▶ Brief:
Scan the entries for the word "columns", and copy every line where it appears.

▶ Collected data:
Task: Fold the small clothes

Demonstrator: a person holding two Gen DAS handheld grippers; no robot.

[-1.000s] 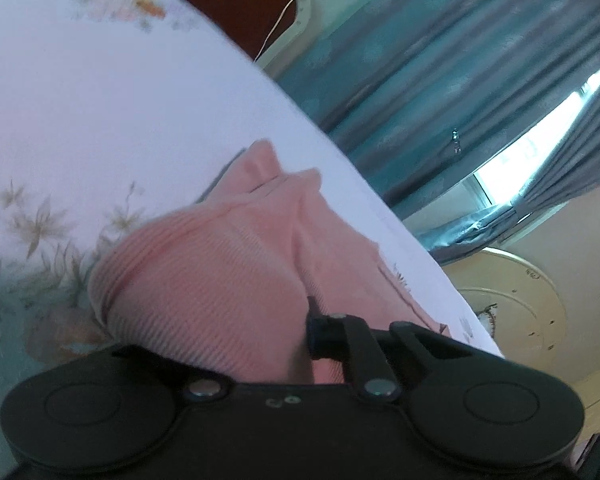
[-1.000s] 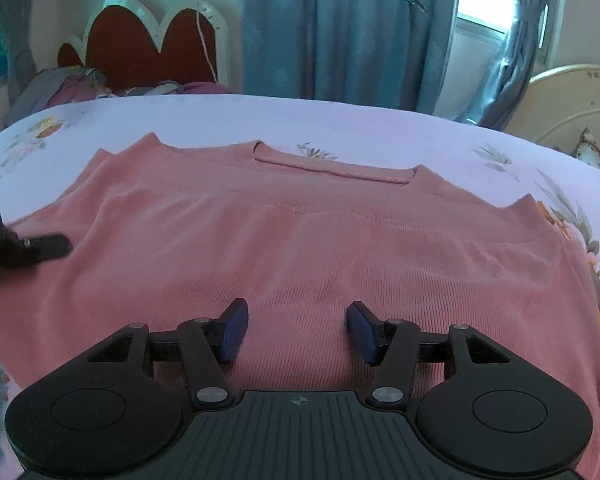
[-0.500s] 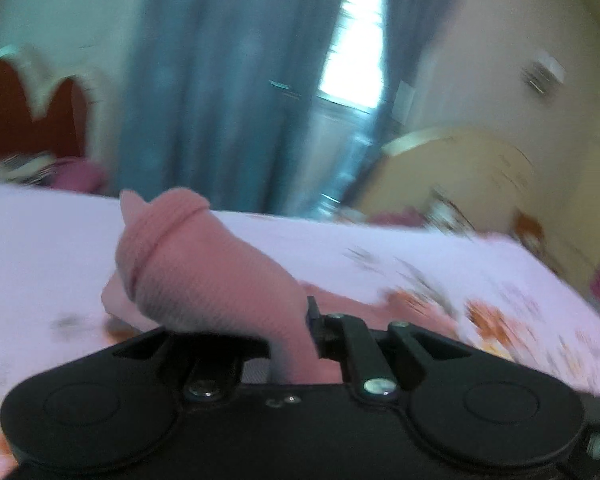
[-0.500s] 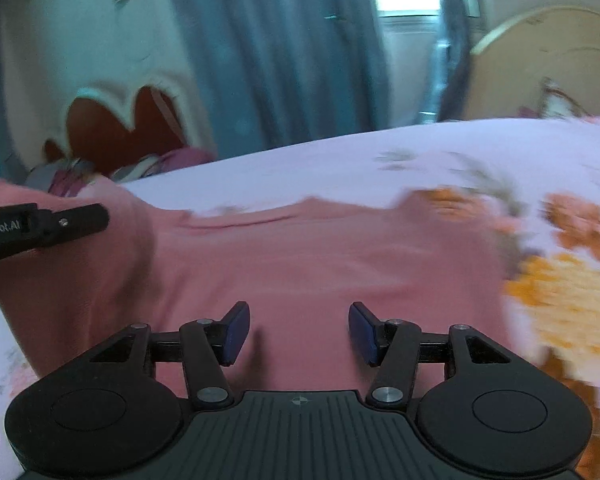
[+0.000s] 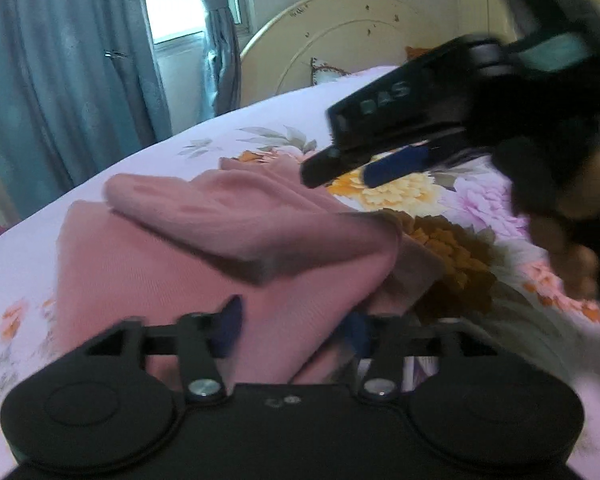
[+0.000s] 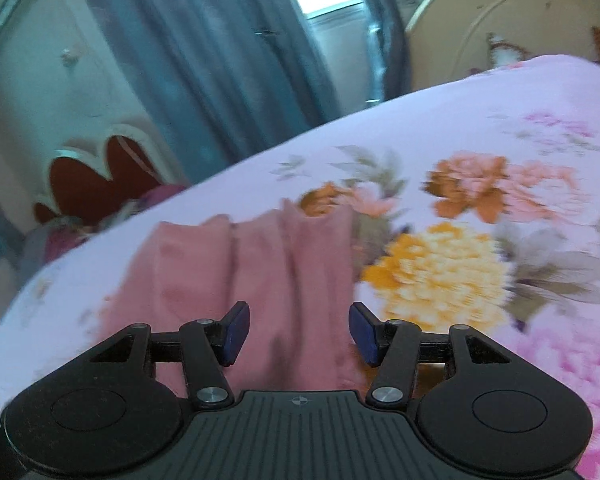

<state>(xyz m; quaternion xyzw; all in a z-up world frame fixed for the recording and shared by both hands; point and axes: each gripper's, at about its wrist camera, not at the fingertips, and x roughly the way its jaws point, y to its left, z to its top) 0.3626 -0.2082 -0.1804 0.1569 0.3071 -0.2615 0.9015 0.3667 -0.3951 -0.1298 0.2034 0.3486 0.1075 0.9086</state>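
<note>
Floral bedsheet [image 5: 228, 128], mid-frame: left gripper [image 5: 296, 332] jaws just opened, releasing pink top [image 5: 160, 264] sleeve; fold laid. Right gripper [image 6: 298, 332] half-open, empty.

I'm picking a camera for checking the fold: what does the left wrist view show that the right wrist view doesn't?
Only the left wrist view shows the right hand-held gripper from the side, hovering over the sheet, and the folded-over layer of the pink top. Only the right wrist view shows the red scalloped headboard. Both show the pink top, the floral bedsheet, the blue curtains, the window and the cream footboard.
</note>
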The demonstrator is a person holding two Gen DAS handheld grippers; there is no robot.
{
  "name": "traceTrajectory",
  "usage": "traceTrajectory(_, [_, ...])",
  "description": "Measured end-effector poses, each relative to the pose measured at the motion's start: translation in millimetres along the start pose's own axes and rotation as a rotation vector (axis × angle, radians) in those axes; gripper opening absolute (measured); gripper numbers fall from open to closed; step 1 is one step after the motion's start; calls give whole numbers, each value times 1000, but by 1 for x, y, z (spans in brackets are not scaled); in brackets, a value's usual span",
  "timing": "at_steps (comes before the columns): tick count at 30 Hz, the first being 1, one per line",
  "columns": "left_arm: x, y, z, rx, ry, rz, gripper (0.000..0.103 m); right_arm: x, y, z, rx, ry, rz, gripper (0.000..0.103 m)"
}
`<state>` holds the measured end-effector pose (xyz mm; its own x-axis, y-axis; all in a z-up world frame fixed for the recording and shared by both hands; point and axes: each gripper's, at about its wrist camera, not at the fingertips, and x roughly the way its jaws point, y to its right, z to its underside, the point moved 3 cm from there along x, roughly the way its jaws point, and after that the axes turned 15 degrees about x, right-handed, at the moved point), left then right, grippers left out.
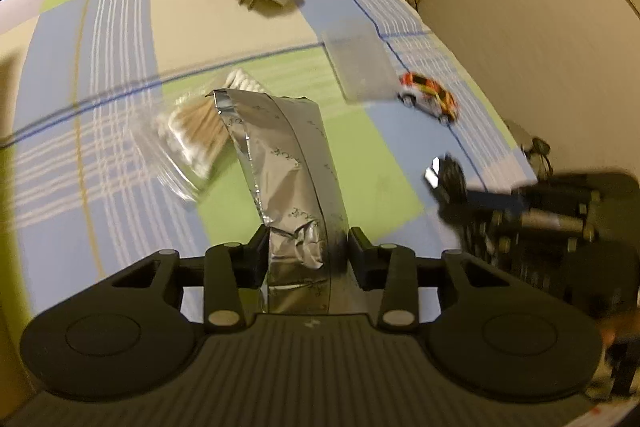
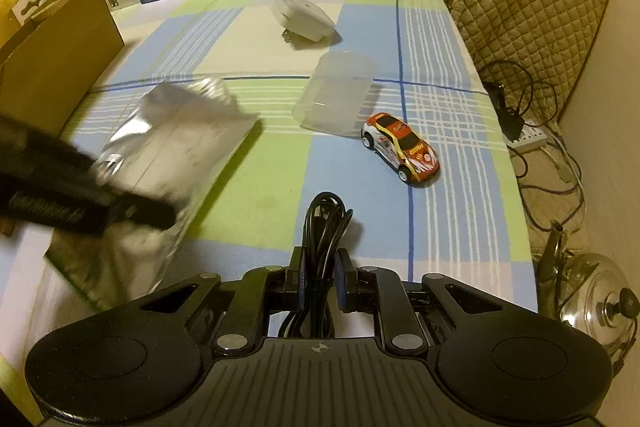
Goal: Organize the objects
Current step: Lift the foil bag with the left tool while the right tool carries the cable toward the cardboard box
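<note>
Carrying the silver foil pouch clamped in the left tongs and the coiled black cable pinched in the right tongs, keep both clear above the table's near edge until over the cardboard box at its left edge.

A crinkled silver foil pouch is held clear of the checked tablecloth, pinched at its lower end; a coiled black cable is likewise gripped, above the near edge; a clear packet of cotton swabs lies flat toward the left side; a white plug adapter lies near the far edge, prongs showing; a translucent plastic case lies mid-cloth, a red-and-white toy car just beside it, toward the right edge.
</note>
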<state>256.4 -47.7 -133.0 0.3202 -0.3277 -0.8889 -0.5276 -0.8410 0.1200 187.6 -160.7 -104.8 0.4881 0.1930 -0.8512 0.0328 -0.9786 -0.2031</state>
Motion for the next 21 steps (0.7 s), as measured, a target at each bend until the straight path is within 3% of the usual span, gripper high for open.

▶ Answer space:
  "timing": "at_steps (comes before the columns): tick count at 30 Hz, the first being 1, one per line",
  "columns": "left_arm: x, y, z, rx, ry, rz, gripper (0.000..0.103 m); right_arm: x, y, z, rx, ry, rz, gripper (0.000..0.103 m)"

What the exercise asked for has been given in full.